Using the data below, return the stretch from the line that contains "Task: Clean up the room" through the line that contains "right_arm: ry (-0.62", both included, exactly as it stands and nothing beyond it.
**** INFORMATION PROVIDED
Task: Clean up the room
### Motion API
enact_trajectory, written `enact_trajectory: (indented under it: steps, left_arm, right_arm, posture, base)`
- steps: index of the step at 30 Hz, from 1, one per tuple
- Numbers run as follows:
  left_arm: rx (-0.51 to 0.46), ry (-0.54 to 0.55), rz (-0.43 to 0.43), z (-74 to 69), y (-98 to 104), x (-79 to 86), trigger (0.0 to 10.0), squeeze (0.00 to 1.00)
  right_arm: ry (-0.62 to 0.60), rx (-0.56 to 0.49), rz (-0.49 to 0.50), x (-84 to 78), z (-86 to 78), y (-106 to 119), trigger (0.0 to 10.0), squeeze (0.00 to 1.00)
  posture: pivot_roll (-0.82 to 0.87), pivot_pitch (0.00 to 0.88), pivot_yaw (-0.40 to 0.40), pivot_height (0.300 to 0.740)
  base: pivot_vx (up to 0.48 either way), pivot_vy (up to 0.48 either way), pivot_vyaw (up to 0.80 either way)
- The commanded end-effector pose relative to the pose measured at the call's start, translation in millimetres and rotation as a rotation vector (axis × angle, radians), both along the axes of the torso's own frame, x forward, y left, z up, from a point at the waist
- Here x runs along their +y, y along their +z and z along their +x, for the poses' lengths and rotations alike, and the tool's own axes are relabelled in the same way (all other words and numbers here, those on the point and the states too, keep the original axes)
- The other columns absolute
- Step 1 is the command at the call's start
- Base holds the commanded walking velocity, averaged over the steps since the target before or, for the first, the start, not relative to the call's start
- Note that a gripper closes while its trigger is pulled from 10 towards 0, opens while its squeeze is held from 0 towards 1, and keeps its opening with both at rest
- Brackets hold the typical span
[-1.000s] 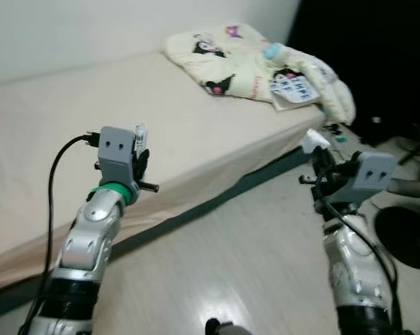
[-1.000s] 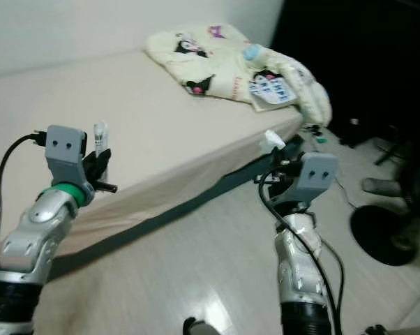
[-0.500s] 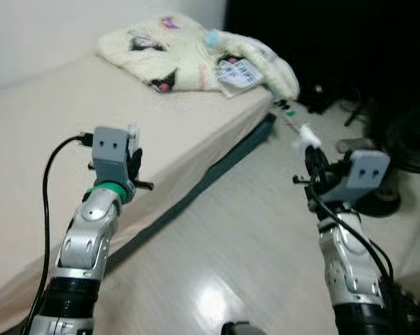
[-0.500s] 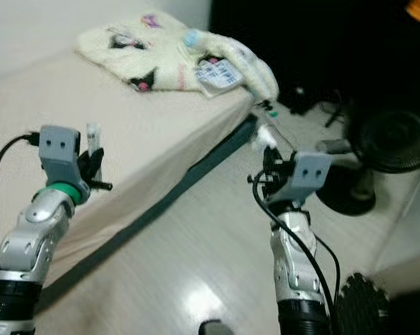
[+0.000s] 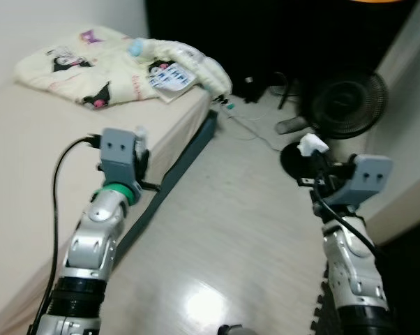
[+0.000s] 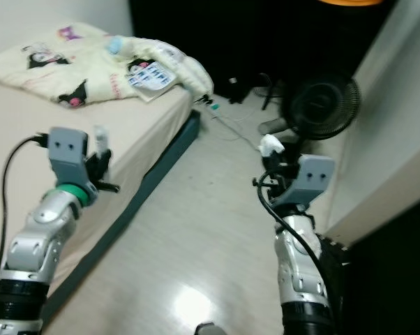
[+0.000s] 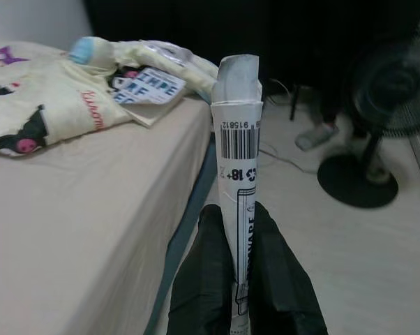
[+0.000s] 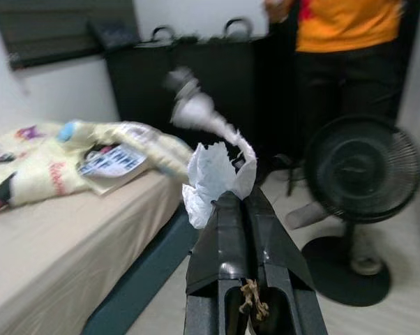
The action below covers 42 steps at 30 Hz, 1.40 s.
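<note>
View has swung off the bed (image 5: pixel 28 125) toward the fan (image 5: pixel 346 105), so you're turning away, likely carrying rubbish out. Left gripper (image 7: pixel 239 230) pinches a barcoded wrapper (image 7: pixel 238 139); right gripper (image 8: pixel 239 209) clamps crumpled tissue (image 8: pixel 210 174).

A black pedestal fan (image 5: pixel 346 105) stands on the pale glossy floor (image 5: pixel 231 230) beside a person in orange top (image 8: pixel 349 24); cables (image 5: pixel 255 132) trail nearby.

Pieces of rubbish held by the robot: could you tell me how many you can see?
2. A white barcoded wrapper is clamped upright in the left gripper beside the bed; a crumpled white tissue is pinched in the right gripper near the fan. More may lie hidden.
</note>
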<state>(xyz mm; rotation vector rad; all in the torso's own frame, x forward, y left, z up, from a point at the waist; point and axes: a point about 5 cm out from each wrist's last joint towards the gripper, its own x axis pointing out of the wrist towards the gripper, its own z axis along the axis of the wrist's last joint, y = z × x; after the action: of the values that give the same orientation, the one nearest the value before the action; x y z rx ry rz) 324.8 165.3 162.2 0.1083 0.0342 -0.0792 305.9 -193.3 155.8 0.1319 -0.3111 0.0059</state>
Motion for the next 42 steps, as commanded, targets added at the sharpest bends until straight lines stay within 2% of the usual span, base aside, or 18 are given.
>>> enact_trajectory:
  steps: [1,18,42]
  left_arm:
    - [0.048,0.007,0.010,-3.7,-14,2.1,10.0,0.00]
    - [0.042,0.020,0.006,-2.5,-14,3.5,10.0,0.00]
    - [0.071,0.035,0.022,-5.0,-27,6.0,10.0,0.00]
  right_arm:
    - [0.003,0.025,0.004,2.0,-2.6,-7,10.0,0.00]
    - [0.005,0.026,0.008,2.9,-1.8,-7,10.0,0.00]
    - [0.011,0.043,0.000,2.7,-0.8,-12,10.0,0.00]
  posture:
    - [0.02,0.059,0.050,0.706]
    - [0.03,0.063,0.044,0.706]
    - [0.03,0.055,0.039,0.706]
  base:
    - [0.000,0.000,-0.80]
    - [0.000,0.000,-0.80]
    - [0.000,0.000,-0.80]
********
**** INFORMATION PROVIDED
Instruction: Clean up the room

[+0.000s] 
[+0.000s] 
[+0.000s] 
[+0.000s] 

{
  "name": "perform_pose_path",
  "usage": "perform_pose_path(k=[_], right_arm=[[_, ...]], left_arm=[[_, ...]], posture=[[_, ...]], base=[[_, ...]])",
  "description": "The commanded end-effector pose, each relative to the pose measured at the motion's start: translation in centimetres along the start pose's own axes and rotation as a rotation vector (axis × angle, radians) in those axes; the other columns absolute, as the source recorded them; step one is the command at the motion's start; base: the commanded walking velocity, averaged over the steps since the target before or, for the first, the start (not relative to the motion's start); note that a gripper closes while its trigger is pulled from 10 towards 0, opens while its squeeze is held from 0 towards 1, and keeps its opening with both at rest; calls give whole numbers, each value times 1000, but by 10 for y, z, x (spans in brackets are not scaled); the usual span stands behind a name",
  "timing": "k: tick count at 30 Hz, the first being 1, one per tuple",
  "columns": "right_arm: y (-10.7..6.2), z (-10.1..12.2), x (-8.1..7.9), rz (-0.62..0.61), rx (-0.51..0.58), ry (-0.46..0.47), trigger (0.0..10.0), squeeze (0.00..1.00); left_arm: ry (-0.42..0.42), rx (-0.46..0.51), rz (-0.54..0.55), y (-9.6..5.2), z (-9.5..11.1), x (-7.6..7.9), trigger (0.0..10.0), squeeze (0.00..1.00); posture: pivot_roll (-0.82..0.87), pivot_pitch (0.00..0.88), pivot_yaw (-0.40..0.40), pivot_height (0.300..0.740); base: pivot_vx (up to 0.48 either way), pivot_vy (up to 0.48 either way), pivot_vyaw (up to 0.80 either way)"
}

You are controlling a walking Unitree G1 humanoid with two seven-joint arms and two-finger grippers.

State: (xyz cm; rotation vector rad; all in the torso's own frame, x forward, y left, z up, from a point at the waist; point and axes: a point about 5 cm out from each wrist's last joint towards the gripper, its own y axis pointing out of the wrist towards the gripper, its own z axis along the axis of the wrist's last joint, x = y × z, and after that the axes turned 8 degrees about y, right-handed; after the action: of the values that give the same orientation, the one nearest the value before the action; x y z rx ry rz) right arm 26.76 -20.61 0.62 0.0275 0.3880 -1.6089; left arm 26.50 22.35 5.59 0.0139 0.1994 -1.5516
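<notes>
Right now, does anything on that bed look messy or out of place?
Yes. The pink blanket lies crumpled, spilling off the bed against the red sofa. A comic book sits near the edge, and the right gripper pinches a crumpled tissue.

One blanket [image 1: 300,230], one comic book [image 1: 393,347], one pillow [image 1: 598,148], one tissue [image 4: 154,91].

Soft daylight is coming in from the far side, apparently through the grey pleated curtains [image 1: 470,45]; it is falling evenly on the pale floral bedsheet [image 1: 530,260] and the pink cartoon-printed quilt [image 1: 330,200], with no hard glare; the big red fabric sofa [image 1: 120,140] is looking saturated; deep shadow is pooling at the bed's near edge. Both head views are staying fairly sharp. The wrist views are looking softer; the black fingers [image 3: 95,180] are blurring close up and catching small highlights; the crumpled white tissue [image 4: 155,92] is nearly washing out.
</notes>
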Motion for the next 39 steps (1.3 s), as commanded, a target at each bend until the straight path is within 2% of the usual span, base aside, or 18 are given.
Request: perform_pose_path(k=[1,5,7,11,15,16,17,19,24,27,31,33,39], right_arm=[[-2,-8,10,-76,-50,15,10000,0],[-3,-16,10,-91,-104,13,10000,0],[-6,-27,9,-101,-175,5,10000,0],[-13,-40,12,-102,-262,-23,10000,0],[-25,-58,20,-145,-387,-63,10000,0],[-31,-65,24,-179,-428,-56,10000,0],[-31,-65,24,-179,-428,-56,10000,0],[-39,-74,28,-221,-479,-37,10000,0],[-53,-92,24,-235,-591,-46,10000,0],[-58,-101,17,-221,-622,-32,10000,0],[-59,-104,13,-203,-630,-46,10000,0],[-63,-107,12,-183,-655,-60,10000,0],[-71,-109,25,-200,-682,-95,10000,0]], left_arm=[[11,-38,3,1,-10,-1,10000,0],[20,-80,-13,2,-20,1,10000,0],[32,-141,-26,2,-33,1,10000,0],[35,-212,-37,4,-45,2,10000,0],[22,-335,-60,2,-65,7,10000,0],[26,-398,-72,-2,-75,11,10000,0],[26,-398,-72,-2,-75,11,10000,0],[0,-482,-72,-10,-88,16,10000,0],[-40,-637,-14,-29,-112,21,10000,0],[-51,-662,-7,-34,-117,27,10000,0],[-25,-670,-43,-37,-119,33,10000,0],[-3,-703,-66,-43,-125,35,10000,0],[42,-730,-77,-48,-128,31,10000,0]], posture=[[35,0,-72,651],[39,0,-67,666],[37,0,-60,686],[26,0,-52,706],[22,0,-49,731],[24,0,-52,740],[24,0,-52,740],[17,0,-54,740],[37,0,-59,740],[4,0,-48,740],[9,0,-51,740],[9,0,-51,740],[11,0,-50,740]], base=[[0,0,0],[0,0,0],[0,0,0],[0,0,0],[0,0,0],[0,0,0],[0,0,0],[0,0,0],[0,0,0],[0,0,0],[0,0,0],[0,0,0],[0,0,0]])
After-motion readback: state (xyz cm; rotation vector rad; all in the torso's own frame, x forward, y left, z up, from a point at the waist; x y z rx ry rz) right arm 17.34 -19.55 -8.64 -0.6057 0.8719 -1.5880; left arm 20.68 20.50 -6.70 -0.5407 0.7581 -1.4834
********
__SOLUTION FOR THIS TASK__.
Task: Clean up the room
### Motion API
enact_trajectory, written `enact_trajectory: (indented under it: steps, left_arm, right_arm, posture, base)`
- steps: index of the step at 30 Hz, from 1, one per tuple
- Numbers run as follows:
  left_arm: rx (-0.51 to 0.46), ry (-0.54 to 0.55), rz (-0.43 to 0.43), z (-74 to 69), y (-98 to 104), x (-79 to 86), trigger (0.0 to 10.0), squeeze (0.00 to 1.00)
  right_arm: ry (-0.62 to 0.60), rx (-0.56 to 0.49), rz (-0.49 to 0.50), x (-84 to 78), z (-86 to 78), y (-106 to 119), trigger (0.0 to 10.0), squeeze (0.00 to 1.00)

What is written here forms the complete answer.